_EXERCISE DIRECTIONS_: Look through the lines below and extract any with the word "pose".
####################
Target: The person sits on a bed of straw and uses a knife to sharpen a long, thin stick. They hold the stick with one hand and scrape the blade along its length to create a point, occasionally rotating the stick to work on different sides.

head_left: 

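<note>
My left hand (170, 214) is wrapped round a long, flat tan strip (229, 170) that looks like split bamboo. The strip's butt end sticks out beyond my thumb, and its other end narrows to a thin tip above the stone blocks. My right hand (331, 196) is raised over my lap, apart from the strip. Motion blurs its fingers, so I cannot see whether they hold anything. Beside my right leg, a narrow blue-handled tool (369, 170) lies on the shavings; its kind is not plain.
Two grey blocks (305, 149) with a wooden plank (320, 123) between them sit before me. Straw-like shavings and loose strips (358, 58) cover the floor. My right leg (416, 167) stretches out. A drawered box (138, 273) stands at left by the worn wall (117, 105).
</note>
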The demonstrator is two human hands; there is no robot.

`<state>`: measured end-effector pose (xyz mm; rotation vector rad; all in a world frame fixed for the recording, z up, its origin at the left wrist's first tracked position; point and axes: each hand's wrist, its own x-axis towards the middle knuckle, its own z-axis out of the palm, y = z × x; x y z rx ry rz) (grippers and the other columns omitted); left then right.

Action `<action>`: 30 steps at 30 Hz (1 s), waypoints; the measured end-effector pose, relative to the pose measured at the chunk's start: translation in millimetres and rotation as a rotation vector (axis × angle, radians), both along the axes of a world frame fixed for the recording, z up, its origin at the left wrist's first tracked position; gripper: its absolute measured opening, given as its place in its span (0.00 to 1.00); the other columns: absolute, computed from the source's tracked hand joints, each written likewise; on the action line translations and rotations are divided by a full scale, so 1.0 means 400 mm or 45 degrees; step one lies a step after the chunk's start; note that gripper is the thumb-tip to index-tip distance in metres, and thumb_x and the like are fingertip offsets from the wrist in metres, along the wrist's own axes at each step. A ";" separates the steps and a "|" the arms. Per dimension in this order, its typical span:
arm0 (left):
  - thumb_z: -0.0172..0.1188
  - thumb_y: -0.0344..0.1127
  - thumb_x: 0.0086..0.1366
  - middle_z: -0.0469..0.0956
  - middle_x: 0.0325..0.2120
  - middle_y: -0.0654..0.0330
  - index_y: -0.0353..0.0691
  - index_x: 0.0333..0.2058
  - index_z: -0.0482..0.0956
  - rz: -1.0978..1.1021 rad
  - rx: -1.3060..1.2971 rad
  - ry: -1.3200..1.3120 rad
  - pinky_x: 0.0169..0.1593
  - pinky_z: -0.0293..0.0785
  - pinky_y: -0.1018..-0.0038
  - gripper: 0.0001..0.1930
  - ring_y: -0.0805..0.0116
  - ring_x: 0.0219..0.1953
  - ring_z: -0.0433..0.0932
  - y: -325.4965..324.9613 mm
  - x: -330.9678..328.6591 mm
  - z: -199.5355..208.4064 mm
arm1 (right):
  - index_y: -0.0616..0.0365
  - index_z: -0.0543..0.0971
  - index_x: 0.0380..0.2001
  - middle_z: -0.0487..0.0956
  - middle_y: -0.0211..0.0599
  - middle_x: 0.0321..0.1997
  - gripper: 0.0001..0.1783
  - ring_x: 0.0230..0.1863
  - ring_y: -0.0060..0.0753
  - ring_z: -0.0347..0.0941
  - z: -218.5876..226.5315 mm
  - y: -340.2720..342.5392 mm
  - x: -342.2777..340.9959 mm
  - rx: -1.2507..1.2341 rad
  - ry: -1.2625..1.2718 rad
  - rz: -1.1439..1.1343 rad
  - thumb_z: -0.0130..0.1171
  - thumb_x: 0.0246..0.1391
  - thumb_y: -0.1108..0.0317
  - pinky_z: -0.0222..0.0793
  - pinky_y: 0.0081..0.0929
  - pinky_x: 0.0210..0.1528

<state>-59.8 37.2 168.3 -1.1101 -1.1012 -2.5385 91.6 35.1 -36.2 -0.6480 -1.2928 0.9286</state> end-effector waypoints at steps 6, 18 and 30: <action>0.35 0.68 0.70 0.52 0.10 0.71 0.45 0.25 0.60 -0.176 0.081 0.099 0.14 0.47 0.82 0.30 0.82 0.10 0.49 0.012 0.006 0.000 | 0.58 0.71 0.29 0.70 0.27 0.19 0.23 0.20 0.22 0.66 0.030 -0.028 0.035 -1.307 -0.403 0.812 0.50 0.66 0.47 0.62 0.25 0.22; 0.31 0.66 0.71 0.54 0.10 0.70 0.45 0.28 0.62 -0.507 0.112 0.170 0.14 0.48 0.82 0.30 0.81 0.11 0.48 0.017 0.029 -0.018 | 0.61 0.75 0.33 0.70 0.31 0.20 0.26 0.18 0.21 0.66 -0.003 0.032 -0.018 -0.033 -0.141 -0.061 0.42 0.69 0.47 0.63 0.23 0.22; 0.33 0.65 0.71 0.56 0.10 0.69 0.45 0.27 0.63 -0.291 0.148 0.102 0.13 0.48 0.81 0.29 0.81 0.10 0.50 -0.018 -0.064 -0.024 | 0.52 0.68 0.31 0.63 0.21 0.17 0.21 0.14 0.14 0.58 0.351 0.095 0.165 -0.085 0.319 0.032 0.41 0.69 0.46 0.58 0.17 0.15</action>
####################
_ANSWER SPACE_:
`<state>`: measured end-effector pose (xyz mm; rotation vector rad; all in a world frame fixed for the recording, z up, its origin at the left wrist's first tracked position; point and axes: each hand's wrist, its own x-axis towards the middle knuckle, its own z-axis out of the palm, y = z × x; x y z rx ry rz) (grippers and the other columns omitted); left then right.
Action `<action>`: 30 steps at 30 Hz (1 s), waypoints; the measured end-effector pose, relative to the pose measured at the chunk's start: translation in millimetres and rotation as a rotation vector (axis × angle, radians), both along the axes of a world frame fixed for the recording, z up, its origin at the left wrist's first tracked position; gripper: its absolute measured opening, given as its place in its span (0.00 to 1.00); the other columns: absolute, computed from the source's tracked hand joints, each written likewise; on the action line translations and rotations are divided by a full scale, so 1.0 means 400 mm or 45 degrees; step one lies a step after the chunk's start; note that gripper is the thumb-tip to index-tip distance in metres, and thumb_x and the like are fingertip offsets from the wrist in metres, along the wrist's own axes at each step. A ";" separates the steps and a "|" the arms. Per dimension in this order, its typical span:

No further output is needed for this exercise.